![](https://r-wos.org/media/18900032-1.jpg)
Okay there’s still some stuff to fix, and also I should maybe hold the camera steady sometimes (2nd pic) but my little 1890s street photography setup is getting somewhere.
![](https://r-wos.org/media/18900030-1-1003x1500.jpg)
These are all underexposed because I was a bit too pessimistic about how fast the shutter was today (with my modifications it fluctuates from somewhere between 1/200s and 1/400s, largely dependent on the current moon phase and general vibe of the day). But it works as a hand-held camera now. Kinda. If you take into consideration that it isn’t one at all.
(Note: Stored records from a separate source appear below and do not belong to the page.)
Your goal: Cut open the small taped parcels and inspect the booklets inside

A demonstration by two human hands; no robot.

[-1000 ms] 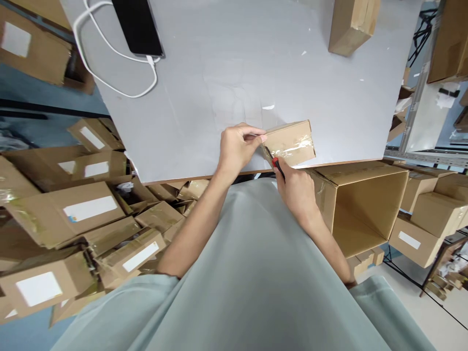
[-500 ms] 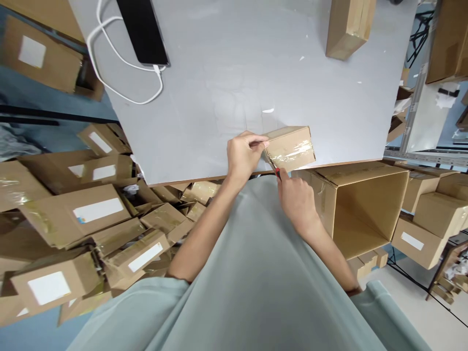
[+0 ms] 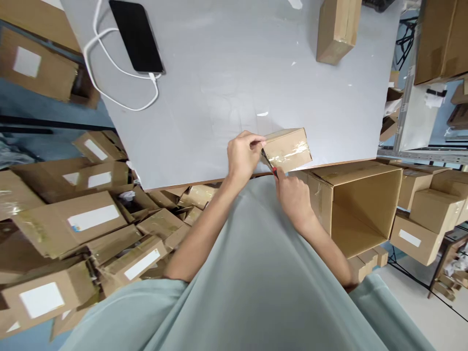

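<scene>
A small cardboard box [image 3: 288, 148] with shiny clear tape on its near face rests at the table's front edge. My left hand [image 3: 244, 153] is closed in a pinch on the box's left end, by its upper corner. In my right hand [image 3: 293, 194] is a utility knife [image 3: 269, 162] with a red part on its handle. The blade points up and left, along the box's left end towards my left fingertips. Whether the tip is inside the cardboard or just against it, I cannot tell.
On the grey table [image 3: 197, 112] lie a black phone [image 3: 138, 36] with a white cable [image 3: 120, 103] and another taped box [image 3: 337, 31]. A large open carton [image 3: 360, 214] stands below the table edge at right. Several boxes are heaped on the left [image 3: 93, 219].
More of the knife blade now shows, reaching up the box's left end near my left fingers. My left hand keeps its pinch. The whole view has shifted slightly.
</scene>
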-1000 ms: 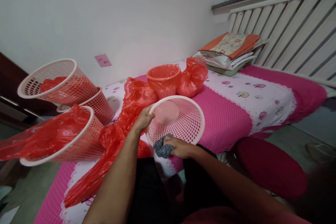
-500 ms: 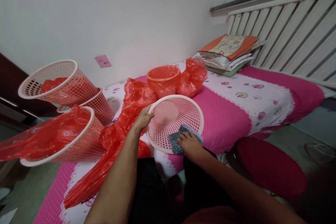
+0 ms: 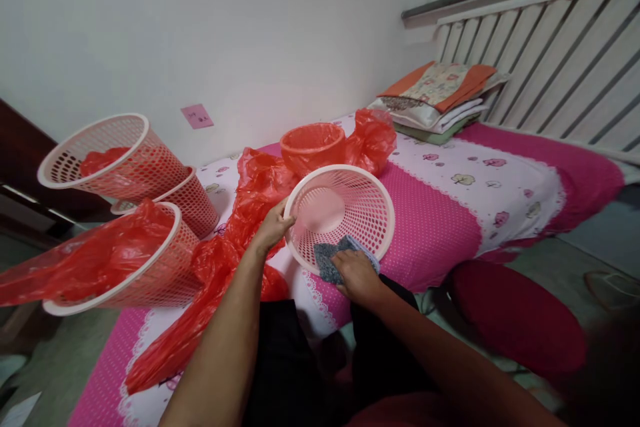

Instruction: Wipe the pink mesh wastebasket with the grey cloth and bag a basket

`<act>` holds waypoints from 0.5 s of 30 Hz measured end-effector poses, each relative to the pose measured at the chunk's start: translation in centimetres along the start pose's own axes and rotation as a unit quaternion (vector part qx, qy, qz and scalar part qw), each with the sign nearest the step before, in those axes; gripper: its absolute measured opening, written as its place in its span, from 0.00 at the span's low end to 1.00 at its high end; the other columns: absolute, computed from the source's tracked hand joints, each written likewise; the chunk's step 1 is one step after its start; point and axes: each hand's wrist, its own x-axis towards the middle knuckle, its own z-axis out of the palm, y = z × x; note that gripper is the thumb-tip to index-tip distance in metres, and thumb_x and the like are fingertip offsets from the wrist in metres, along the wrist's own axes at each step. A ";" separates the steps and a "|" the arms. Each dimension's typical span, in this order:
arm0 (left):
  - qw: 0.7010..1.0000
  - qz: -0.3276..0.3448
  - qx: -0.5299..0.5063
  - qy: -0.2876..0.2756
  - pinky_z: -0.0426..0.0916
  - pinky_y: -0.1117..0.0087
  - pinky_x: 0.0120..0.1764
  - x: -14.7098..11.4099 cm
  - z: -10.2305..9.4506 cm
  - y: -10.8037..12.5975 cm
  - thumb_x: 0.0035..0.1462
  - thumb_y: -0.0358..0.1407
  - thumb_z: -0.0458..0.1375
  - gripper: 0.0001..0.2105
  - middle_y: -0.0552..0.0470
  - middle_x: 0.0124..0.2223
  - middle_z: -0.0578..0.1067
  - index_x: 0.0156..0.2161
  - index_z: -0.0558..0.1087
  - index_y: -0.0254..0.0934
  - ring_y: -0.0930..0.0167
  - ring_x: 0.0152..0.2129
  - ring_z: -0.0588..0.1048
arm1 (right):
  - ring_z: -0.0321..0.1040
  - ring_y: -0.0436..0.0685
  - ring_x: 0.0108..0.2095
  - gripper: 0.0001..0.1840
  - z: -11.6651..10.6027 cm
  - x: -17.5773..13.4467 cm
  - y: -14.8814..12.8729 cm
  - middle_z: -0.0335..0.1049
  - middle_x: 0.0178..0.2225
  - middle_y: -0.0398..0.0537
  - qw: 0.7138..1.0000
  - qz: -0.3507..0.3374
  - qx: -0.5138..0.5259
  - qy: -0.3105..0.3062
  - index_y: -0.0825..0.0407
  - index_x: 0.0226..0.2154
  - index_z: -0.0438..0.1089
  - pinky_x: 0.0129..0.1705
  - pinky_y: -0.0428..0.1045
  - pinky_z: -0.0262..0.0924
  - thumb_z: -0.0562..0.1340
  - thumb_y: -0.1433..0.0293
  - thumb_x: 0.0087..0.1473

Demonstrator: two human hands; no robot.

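Observation:
A pale pink perforated plastic basket (image 3: 367,213) is tilted with its mouth toward me, above the bed edge. My left hand (image 3: 273,227) grips its rim on the left side, thumb over the edge. A grey cloth (image 3: 327,261) is under my right hand (image 3: 356,272), whose fingers press it against the lower right rim and inner wall. Behind this basket stands another basket lined with a red plastic bag (image 3: 314,141). Crumpled red plastic bags (image 3: 263,177) lie to the left of my left hand.
Several pink baskets (image 3: 165,267) with red bags in them are piled at the left. Folded bedding (image 3: 443,100) lies by the radiator (image 3: 540,60). A dark red round stool (image 3: 517,317) stands at the right, beside the pink bedspread (image 3: 430,213).
The basket has been raised and shifted slightly right in my left hand. My right hand and the cloth have slid a little left and up along the rim.

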 end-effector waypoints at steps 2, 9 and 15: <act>1.000 -0.002 -0.004 0.028 0.66 0.53 0.65 0.0 0.5 -0.3 0.45 0.33 0.64 0.32 0.43 0.59 0.81 0.60 0.77 0.35 0.56 0.56 0.78 | 0.70 0.70 0.53 0.23 -0.6 0.7 -0.7 0.78 0.52 0.60 1.000 0.012 0.019 0.009 0.54 0.51 0.75 0.54 0.59 0.59 0.74 0.67 0.53; 0.994 0.006 -0.059 0.093 0.66 0.54 0.66 0.5 2.3 -0.9 0.44 0.32 0.59 0.34 0.44 0.58 0.82 0.60 0.76 0.35 0.57 0.57 0.78 | 0.75 0.69 0.52 0.21 -1.2 2.2 -2.5 0.80 0.51 0.60 0.984 0.009 0.169 0.048 0.54 0.51 0.77 0.54 0.58 0.65 0.72 0.69 0.55; 0.993 -0.008 -0.096 0.074 0.64 0.54 0.67 0.2 1.9 -0.8 0.48 0.35 0.65 0.30 0.41 0.62 0.80 0.59 0.77 0.35 0.56 0.60 0.76 | 0.79 0.62 0.45 0.16 -1.9 5.7 1.7 0.84 0.44 0.47 0.854 0.015 0.502 0.135 0.49 0.47 0.81 0.53 0.57 0.70 0.66 0.72 0.55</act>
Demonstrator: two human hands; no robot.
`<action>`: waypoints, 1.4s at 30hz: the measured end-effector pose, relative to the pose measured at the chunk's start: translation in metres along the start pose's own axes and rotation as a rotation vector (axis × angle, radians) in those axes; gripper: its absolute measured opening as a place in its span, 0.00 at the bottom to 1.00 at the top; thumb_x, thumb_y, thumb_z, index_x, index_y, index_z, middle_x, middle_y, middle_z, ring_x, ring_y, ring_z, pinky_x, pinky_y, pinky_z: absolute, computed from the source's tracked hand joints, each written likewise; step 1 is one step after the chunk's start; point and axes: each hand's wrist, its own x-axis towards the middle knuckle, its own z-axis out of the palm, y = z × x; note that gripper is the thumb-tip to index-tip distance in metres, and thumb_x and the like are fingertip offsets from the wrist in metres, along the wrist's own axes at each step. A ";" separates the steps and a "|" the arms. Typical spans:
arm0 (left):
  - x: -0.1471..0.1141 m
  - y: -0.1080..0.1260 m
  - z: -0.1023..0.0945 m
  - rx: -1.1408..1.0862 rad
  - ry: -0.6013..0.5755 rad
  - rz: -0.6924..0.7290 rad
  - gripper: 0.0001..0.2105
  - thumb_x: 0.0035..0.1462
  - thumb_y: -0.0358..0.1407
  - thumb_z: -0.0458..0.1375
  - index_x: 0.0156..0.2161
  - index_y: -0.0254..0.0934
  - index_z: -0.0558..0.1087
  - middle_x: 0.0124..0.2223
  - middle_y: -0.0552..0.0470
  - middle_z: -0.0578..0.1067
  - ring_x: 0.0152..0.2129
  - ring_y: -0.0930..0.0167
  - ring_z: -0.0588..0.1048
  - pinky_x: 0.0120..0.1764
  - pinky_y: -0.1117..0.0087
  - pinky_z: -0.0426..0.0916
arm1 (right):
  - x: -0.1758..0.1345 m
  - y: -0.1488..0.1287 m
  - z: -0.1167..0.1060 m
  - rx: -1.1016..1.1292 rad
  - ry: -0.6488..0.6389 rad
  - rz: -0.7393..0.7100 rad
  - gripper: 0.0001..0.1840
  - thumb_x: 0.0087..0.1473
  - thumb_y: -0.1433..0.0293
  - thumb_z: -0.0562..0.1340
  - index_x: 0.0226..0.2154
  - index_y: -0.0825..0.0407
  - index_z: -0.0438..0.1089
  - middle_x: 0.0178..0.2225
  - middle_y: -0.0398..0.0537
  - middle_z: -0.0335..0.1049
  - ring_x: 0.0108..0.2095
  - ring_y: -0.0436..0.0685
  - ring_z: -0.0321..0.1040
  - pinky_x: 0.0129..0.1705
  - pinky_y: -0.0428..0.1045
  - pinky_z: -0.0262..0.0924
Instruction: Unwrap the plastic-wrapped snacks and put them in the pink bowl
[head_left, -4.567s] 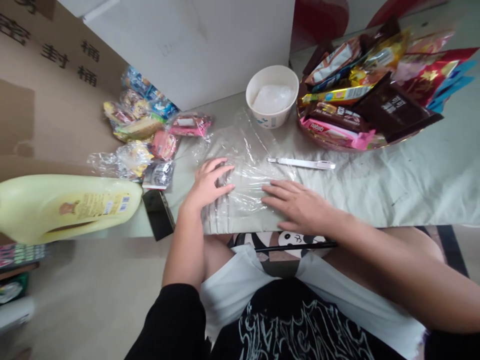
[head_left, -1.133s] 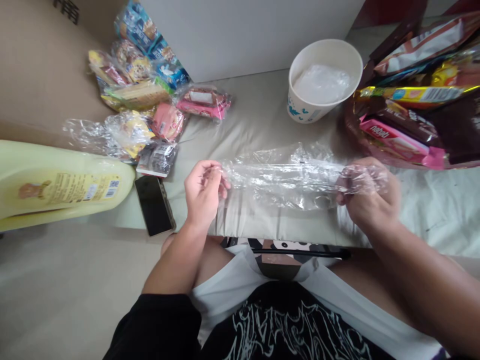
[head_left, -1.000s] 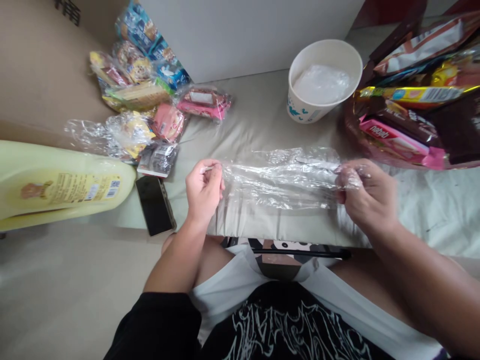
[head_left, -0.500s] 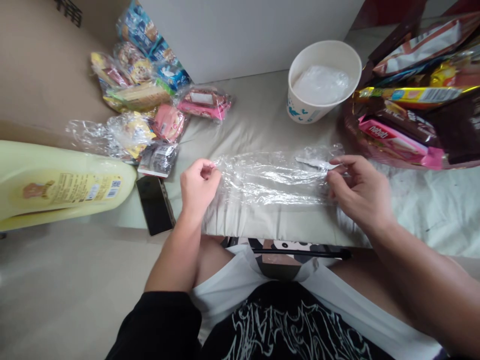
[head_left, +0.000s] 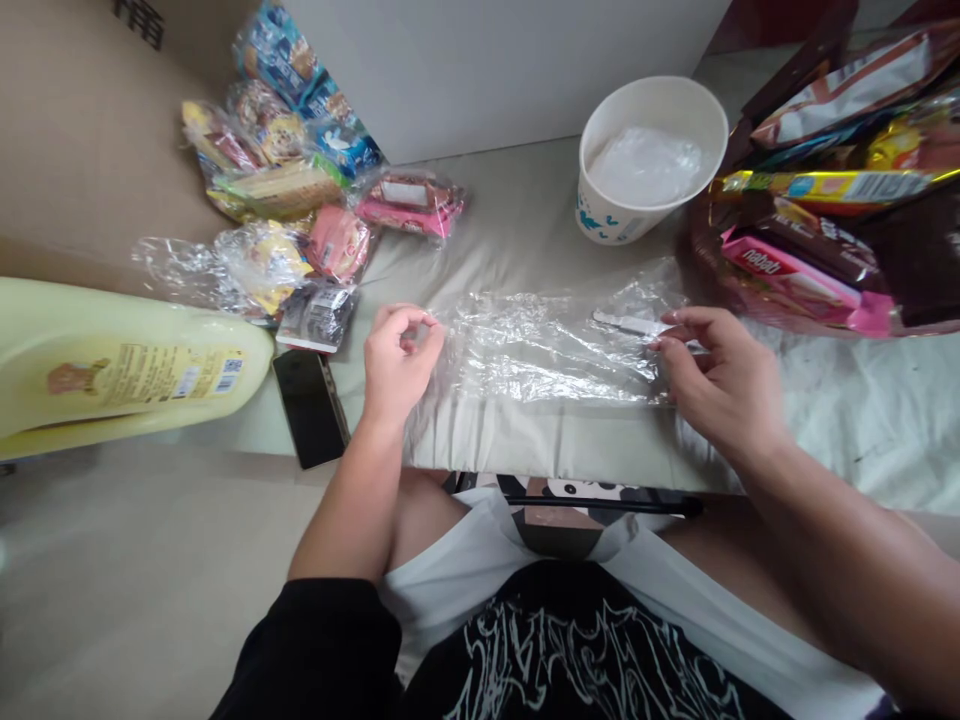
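Note:
A clear plastic bag (head_left: pixel 547 345) is stretched out flat between my two hands, over the pale cloth. My left hand (head_left: pixel 401 360) pinches its left end between thumb and fingertips. At the other end, my right hand (head_left: pixel 720 375) pinches the bag's right edge, where a white strip (head_left: pixel 630 322) runs in from the fingertips. Whether that strip is part of the bag or a separate piece, I cannot tell. Creases and bright glints cover the bag's surface.
A paper bucket (head_left: pixel 637 215) holding crumpled clear plastic stands behind the bag. To the right is a basket (head_left: pixel 720 265) of packaged snacks. Wrapped snacks (head_left: pixel 337 240), a phone (head_left: pixel 309 408) and a large yellow bottle (head_left: pixel 142 370) lie on the left, beside a cardboard box (head_left: pixel 90 140).
The bag's upper right corner has risen slightly and its creases have shifted. My left hand has moved up a little, while both hands keep their pinch.

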 end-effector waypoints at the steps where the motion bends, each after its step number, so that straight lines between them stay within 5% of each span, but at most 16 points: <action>1: 0.001 -0.001 0.000 -0.038 -0.032 0.015 0.01 0.52 0.33 0.63 0.31 0.39 0.76 0.42 0.50 0.79 0.38 0.71 0.77 0.34 0.72 0.68 | 0.000 -0.001 0.000 -0.005 0.008 0.002 0.13 0.56 0.62 0.62 0.44 0.48 0.73 0.34 0.45 0.80 0.20 0.50 0.66 0.26 0.50 0.61; 5: 0.002 -0.006 0.002 -0.112 -0.162 0.020 0.03 0.56 0.36 0.62 0.34 0.40 0.77 0.52 0.48 0.80 0.48 0.66 0.77 0.43 0.66 0.70 | 0.000 -0.004 -0.001 -0.016 0.017 0.010 0.13 0.54 0.64 0.63 0.42 0.51 0.74 0.35 0.47 0.80 0.22 0.50 0.67 0.28 0.49 0.61; 10: 0.004 -0.001 0.008 0.053 -0.054 0.006 0.01 0.57 0.34 0.62 0.35 0.41 0.77 0.52 0.47 0.80 0.51 0.64 0.77 0.46 0.63 0.71 | 0.001 0.002 -0.005 -0.018 0.049 -0.014 0.15 0.54 0.64 0.62 0.44 0.50 0.71 0.35 0.47 0.80 0.21 0.50 0.66 0.26 0.48 0.60; 16: 0.012 0.007 0.017 0.076 -0.095 0.180 0.03 0.59 0.33 0.62 0.35 0.40 0.78 0.51 0.49 0.82 0.52 0.65 0.78 0.60 0.58 0.69 | 0.003 -0.001 -0.008 -0.077 0.059 0.000 0.16 0.55 0.68 0.60 0.47 0.51 0.70 0.32 0.47 0.79 0.19 0.49 0.61 0.26 0.48 0.57; 32: 0.014 0.008 0.029 0.116 -0.094 0.182 0.04 0.64 0.34 0.57 0.38 0.41 0.74 0.44 0.50 0.84 0.46 0.67 0.81 0.53 0.63 0.72 | 0.000 0.015 -0.013 -0.182 0.140 -0.117 0.20 0.53 0.66 0.61 0.50 0.47 0.66 0.30 0.43 0.79 0.23 0.55 0.72 0.33 0.52 0.63; 37: 0.019 0.006 0.035 0.162 -0.038 0.143 0.03 0.59 0.32 0.61 0.39 0.42 0.73 0.40 0.51 0.82 0.40 0.68 0.80 0.48 0.65 0.72 | 0.001 0.018 -0.013 -0.297 0.187 -0.303 0.08 0.57 0.67 0.57 0.41 0.45 0.67 0.30 0.45 0.79 0.24 0.56 0.73 0.30 0.50 0.60; 42: 0.021 0.008 0.037 0.216 -0.053 0.169 0.06 0.57 0.32 0.63 0.39 0.41 0.72 0.38 0.51 0.81 0.40 0.66 0.79 0.50 0.62 0.71 | 0.001 0.019 -0.011 -0.317 0.223 -0.211 0.14 0.53 0.64 0.60 0.43 0.46 0.60 0.26 0.43 0.78 0.20 0.55 0.70 0.27 0.50 0.57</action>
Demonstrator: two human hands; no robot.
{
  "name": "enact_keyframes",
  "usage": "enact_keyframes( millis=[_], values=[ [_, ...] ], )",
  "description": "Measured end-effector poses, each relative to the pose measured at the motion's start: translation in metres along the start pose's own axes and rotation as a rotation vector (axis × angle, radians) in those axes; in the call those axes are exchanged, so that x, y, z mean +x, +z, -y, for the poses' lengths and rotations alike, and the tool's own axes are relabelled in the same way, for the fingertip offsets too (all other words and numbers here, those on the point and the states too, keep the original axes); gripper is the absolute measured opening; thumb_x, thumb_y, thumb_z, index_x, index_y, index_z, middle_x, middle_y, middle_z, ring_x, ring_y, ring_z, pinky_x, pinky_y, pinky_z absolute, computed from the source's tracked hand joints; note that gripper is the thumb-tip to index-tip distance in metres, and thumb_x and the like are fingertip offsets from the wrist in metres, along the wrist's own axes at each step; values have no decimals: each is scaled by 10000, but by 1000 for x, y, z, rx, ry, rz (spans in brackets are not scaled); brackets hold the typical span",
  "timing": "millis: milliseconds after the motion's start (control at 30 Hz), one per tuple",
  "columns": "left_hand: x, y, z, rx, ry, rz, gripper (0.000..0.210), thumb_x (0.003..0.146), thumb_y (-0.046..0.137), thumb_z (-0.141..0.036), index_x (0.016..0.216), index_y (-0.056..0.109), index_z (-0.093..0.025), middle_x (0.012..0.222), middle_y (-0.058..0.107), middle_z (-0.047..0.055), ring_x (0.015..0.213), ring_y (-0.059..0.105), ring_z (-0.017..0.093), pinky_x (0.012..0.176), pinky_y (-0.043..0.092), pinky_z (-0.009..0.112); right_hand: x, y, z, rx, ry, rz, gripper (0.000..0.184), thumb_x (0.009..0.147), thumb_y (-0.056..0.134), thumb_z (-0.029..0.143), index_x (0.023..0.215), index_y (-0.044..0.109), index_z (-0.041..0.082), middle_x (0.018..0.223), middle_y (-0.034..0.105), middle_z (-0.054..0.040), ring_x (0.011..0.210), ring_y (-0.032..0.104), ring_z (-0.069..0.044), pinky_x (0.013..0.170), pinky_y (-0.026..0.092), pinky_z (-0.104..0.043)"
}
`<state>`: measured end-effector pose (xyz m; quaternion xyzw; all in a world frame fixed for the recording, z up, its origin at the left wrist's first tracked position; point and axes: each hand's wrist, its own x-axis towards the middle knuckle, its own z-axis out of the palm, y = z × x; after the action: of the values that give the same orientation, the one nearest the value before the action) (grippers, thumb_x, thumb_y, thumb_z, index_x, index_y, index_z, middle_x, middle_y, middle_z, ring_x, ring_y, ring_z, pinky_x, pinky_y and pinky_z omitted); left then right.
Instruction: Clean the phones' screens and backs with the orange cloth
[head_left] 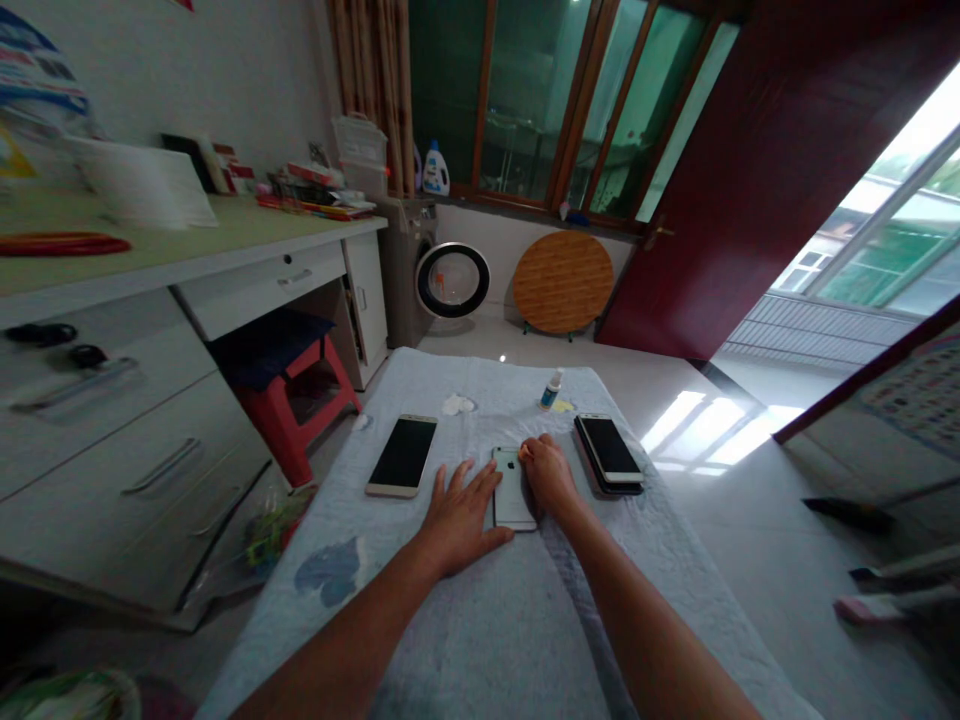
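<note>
A smartphone [514,505] lies face down on the cloth-covered table, its pale back and dark apple logo showing. My left hand [463,515] is spread open along the phone's left edge, fingertips and thumb touching it. At the phone's upper right, my right hand [549,475] is closed with a small orange piece [524,453] at its fingertips; its kind is too small to tell. A gold-edged smartphone [403,455] rests screen up to the left. On the right, a white-framed smartphone [609,447] lies on a dark flat device [589,462].
A small spray bottle [551,390] stands near the table's far edge. The patterned cloth [450,660] covers the table. To the left are a red stool [300,405] and a desk [247,250]; an open washing machine [409,240] and a round wooden board [564,280] are beyond.
</note>
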<state>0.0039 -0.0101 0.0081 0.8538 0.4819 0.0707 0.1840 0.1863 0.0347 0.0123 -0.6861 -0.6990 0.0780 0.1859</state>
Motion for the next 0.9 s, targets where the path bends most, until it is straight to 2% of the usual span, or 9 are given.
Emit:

![](https://r-wos.org/media/18900025-1-1200x1500.jpg)
![](https://r-wos.org/media/18900028-1-989x1500.jpg)
The camera is set up as follows currently:
![](https://r-wos.org/media/img_7141-1125x1500.jpg)
It has my very very simple viewfinder thingy (two mirrors in a 3D-printed housing), which now also holds a translation table from the random lucky numbers Goerz engraved into their lenses back in the late 1800s, to modern f-stops.
![](https://r-wos.org/media/img_7143-1125x1500.jpg)
I also added the world’s least accurate focusing scale, which stops at 12 meters because that’s the longest sight line possible in my apartment.
![](https://r-wos.org/media/img_7144-1125x1500.jpg)
And it has a sort of proper 3D-printed adapter to fit a Plaubel 6×9 rollfilm magazine to the back of the historic artifact (which is natively 9×12 – I’ll build another holder for sheet film at some point but this is easier for testing. Also cheaper.)